Brigitte Grau manque parfois sa sortie d’autoroute en se rendant à Orsay au Limsi (Laboratoire d'informatique pour la mécanique et les sciences de l'ingénieur). La faute aux problèmes que pose le traitement informatisé de la langue, sur lesquels cette chercheuse cogite tout au long des quarante-cinq minutes que dure le trajet

Portrait de Brigitte Grau© Pierre Durand / Limsi

Le désamour de la gent féminine pour l'informatique, elle le connaît bien, elle qui porte également la casquette d'enseignante à l'ENSIIE (École nationale supérieure d'informatique pour l'industrie et l'entreprise). Là-bas, à peine dix pour cent des élèves sont des filles.
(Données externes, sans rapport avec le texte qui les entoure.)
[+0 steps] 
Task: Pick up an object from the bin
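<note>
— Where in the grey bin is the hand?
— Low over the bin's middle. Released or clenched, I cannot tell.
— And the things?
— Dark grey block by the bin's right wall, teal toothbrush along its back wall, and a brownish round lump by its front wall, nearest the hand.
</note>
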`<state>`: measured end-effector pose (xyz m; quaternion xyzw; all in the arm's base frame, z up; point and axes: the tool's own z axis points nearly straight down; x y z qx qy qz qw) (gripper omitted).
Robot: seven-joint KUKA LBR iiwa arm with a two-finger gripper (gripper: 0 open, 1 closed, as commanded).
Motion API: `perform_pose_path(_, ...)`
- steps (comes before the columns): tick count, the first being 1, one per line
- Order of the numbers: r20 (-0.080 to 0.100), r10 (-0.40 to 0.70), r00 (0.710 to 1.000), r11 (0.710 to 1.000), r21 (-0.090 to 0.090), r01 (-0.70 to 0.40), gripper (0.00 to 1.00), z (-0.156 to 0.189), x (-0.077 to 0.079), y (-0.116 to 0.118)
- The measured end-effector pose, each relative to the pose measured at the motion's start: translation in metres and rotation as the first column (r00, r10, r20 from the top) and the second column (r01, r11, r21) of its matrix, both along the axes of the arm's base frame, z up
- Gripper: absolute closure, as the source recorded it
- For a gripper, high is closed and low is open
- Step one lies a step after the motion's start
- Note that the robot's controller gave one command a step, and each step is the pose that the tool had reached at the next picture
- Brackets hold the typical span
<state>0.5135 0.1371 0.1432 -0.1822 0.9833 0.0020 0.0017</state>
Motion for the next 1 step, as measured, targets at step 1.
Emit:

Mais quand on lui parle de la prétendue austérité de l'informatique, elle rigole doucement : "Je ne vois pas cet aspect austère. L'informatique n'est pas technique tant qu'on ne travaille pas dans certains champs du système ou des réseaux. Il existe énormément d'autres domaines d'applications comme les finances, la réalité virtuelle et le traitement d'image, en médecine, en biologie ou en communication, etc.." Bref, l'informatique serait une petite cachottière qui dissimulerait sous des atours stricts des dessous affriolants.

Son béguin pour les "zéro" et les "un" s'est exprimé sur le tard, à la fin de ses études. Issue d'une famille d'ouvriers, elle a d'abord cherché à attraper ce fameux "ascenseur social". "Ma famille me regardait comme une extra-terrestre, plus parce que je suivais des études supérieures que parce je faisais de l'informatique", se souvient-elle. Après deux ans d'IUT, elle suivra donc l'enseignement de l'Institut d'informatique d'entreprise (l'IIE, future ENSIIE), avant d'avoir véritablement le déclic en DEA d'intelligence artificielle, où l'informatique lui dévoile la palette de ses saveurs : "Cela me semblait magique de faire faire autre chose à une machine que du calcul. En particulier du traitement automatique de la langue. J'aime la langue, jouer avec les mots." Suivra une thèse sur la compréhension automatique de textes, obtenue en 1983 à l'université Paris 6, domaine dans lequel s'inscrira par la suite sa carrière.

Comment rétablir la balance hommes-femmes dans sa discipline ? Brigitte Grau souhaiterait d'abord qu'on rende l'apprentissage moins technique : "On n'est pas obligé de tout connaître sur le fonctionnement d'une machine pour l'utiliser." Et surtout qu'on familiarise tôt les élèves avec la discipline. "C'est au niveau du collège et du lycée qu'il faudrait plus communiquer sur les voies offertes par l'informatique."

Et la chercheuse de regretter que lorsque son garçon et sa fille étaient élèves de section S, ils n'aient reçu aucune information en la matière. Au fait, que font ses enfants maintenant ? Rebutée par l'image du hacker rivé jour et nuit à son clavier, la cadette s'oriente vers la chimie, une spécialité où les femmes sont plus présentes que dans les autres matières scientifiques ; l'aîné, lui, est aussi dans une école d'ingénieur où il fait de… l'informatique. La passion de la mère n'a pas suffi à casser les clichés...


Références :
- Méthodes avancées pour les systèmes de recherche d'information, Direction Madjid Lhadjadène, Hermes Sciences Publication, 2004. Brigitte Grau : chap. 10, Systèmes de question-réponse, pp. 189-218.
- "Répondre à des questions", numéro spécial de la revue TAL (ATALA). Direction : Brigitte Grau, Bernardo Magnini, Volume 46 Numéro 3, mai 2007.